Из чего опять-таки следует, что мы никогда не имеем права судить о ценности того или иного слова, того или иного оборота чохом и голословно, вне связи с другими элементами данного текста, Очень верно сказано об этом у Пушкина:
“Истинный вкус состоит не в безотчетном отвержении такого-то слова, такого-то оборота, но в чувстве соразмерности и сообразности” [А. С. Пушкин, Отрывки из писем, мысли и замечания. Полн. собр. соч., т. IX. М., 1936, стр. 52.]. Люди же, лишенные вкуса и языкового чутья, всегда воображают, что об отдельных словах они во всех случаях могут судить независимо от той роли, которую эти слова призваны играть в данном тексте. Им кажется, например, что борьба за чистоту языка заключается в “безотчетном отвержении” всех иностранных речений только за то, что они иностранные. В.И. Ленину такое “безотчетное отвержение” было, как мы видим, несвойственно.
Те, кто утверждает, будто он всегда и везде, решительно при всех обстоятельствах изгонял из своих книг и статей слова, заимствованные из чужих языков, сознательно отступают от истины в угоду заранее придуманным схемам.
И неужели мы должны позабыть, что, говоря о нежелательности мудреных терминов и непонятных речений, В.И. Ленин употребил оптимистическое слово еще.
“С[оциал] д[емократы], — писал он, — должны уметь говорить просто и ясно, доступным массе языком, отбросив решительно прочь тяжелую артиллерию мудреных терминов, иностранных слов, заученных, готовых, но непонятных еще (подчеркнуто мною. — К.Ч.) массе, незнакомых ей лозунгов, определений, заключений” [В.И. Ленин, Соч., т. 11, стр. 262]. Если сказано: еще, значит существует уверенность, что это явление временное, что еще непонятное когда-нибудь станет понятным.

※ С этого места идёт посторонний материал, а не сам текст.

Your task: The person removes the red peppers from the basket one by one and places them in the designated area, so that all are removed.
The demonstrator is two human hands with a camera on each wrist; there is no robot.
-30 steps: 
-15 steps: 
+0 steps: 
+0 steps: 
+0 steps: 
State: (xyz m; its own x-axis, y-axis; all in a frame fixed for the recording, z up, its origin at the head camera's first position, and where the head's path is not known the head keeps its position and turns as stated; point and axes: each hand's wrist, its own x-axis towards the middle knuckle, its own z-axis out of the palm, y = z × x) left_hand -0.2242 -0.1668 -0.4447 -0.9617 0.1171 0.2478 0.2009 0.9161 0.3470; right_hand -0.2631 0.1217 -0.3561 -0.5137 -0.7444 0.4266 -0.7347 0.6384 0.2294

Со времени этого еще прошло более полувека: приведенные строки написаны в 1906 году. Сменилось уже пять поколений, и нынешняя молодежь — внуки и правнуки тех, к кому обращался Ленин, — как она не похожа на прежнюю!
Нынешняя не может даже и представить себе, в какой страшной, беспросветной темноте был тогда русский народ.
Всеобщая грамотность, обязательное, бесплатное обучение в школах — об этом не смели тогда и мечтать. А тысячи вузов, а кино, а телевизор, а радио, а миллионные тиражи центральных, республиканских, районных газет, а дворцы культуры, а библиотеки, а избы-читальни, а иностранные языки в каждой школе, а институты иностранных языков, — нет, это “еще” осталось далеко позади, и современный читатель, на образование которого государство тратит несметные суммы, даже права не имеет заявлять притязания на то, чтобы с ним говорили, как с недорослем, на каком-то упрощенном, облегченном, обедненном языке, свободном от всяких наслоений всемирной культуры.
Термины, которые были “мудреными” для широких народных масс в то отдаленное время, теперь уже вошли в обиход каждого из советских людей, достигших среднего культурного уровня, недаром во всех вузах так детально штудируются труды классиков марксизма-ленинизма, требующие от читателя отнюдь не мимолетного знакомства с иноязычными словами и “мудреными” терминами.
Догматики же, приводя эту цитату, постоянно умалчивают, что она относится к стародавней эпохе, и применяют ее к нынешнему поколению советских людей. И поневоле вспоминаются слова Э. Казакевича:
“Нет вещи более противоречивой и коварной, если цитирующий неспособен учитывать переменчивость времен, когда та или иная цитата появлялась на свет божий... Цитата! Каких только бед способна ты наделать в качестве орудия догматического ума” [Эм. Казакевич, Синяя тетрадь, гл. 17.]. Итак, никто из нас не может сказать, что он за эти слова или против. В иных случаях за, в иных случаях против. Нельзя же не учитывать контекста. Все зависит от того, где, когда, при каких обстоятельствах и с каким собеседником ведется наш литературный разговор.